## Task requirements
For each line in the material below that holds "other", copy that line.
________
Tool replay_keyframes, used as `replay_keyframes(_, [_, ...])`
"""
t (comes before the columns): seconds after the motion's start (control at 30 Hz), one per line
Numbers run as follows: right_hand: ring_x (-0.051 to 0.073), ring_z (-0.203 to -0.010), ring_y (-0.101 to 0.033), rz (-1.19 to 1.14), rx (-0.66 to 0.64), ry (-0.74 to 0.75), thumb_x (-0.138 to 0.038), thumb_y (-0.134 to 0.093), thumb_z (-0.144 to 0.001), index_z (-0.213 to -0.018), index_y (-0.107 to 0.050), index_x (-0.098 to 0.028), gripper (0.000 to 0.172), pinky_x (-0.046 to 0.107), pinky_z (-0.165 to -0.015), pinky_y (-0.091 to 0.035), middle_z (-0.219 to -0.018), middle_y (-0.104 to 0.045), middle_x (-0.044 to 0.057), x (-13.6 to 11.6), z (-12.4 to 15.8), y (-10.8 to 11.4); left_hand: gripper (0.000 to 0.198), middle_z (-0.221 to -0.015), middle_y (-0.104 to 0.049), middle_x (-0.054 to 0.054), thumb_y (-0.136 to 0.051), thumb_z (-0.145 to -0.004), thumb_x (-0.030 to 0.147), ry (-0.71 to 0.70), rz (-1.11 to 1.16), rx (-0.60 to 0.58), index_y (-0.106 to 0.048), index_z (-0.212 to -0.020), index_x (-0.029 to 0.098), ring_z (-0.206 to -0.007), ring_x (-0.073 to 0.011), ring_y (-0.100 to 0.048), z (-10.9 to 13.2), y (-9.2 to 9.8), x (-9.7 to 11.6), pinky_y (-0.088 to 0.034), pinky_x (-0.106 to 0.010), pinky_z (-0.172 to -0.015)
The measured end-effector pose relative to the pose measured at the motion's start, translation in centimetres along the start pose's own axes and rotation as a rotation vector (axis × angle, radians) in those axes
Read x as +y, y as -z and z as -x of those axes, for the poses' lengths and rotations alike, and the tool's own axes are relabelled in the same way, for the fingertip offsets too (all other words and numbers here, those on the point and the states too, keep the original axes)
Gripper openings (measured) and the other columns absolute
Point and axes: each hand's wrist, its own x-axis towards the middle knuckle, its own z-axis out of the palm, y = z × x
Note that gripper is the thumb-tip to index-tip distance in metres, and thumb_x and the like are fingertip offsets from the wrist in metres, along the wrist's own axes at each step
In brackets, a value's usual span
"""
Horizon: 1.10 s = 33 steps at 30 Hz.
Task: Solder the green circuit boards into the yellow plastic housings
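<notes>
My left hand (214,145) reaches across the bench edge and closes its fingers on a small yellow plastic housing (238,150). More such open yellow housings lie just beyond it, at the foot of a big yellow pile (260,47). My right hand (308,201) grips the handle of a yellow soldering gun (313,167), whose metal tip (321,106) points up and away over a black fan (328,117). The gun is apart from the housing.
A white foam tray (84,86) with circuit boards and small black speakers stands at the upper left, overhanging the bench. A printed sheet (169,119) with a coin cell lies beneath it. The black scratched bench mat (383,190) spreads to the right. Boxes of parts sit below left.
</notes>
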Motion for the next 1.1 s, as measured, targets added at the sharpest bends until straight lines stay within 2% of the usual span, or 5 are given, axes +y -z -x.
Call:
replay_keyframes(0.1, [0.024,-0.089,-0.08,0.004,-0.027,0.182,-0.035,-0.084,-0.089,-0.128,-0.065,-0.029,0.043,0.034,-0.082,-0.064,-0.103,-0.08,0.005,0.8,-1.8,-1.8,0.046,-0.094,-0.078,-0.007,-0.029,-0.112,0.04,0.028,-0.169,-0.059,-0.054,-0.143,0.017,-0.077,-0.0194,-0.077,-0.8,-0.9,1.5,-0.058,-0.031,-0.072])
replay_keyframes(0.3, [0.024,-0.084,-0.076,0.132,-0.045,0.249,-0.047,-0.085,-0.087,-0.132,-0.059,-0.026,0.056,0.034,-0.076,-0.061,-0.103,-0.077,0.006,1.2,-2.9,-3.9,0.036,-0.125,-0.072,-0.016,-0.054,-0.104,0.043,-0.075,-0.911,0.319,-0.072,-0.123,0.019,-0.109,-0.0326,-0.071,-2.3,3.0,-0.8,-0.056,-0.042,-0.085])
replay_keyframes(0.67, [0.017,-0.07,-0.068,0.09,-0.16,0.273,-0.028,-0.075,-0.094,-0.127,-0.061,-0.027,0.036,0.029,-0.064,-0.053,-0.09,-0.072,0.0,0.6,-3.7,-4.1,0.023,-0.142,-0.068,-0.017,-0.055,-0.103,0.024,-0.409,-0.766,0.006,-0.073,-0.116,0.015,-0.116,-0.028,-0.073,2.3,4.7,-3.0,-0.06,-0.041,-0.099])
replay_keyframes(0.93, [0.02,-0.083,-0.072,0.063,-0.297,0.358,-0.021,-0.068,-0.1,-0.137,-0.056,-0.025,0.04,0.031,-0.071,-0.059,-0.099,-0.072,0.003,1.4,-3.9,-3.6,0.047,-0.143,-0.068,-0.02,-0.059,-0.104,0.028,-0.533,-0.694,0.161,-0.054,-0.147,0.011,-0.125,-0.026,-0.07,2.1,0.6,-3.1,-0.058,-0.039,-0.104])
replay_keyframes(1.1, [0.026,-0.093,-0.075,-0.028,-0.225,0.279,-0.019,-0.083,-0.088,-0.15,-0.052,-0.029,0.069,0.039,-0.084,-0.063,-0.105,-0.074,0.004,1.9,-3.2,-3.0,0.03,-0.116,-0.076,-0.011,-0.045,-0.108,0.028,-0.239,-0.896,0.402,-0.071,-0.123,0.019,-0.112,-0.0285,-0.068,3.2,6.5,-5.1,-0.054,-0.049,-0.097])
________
## Result for this exercise
Read x as +y, y as -z and z as -x of those axes, for the poses' lengths and rotations alike, and the tool's own axes are relabelled in the same way, for the fingertip offsets too (all other words and numbers here, those on the point and the states too, keep the original axes)
Gripper openings (measured) and the other columns absolute

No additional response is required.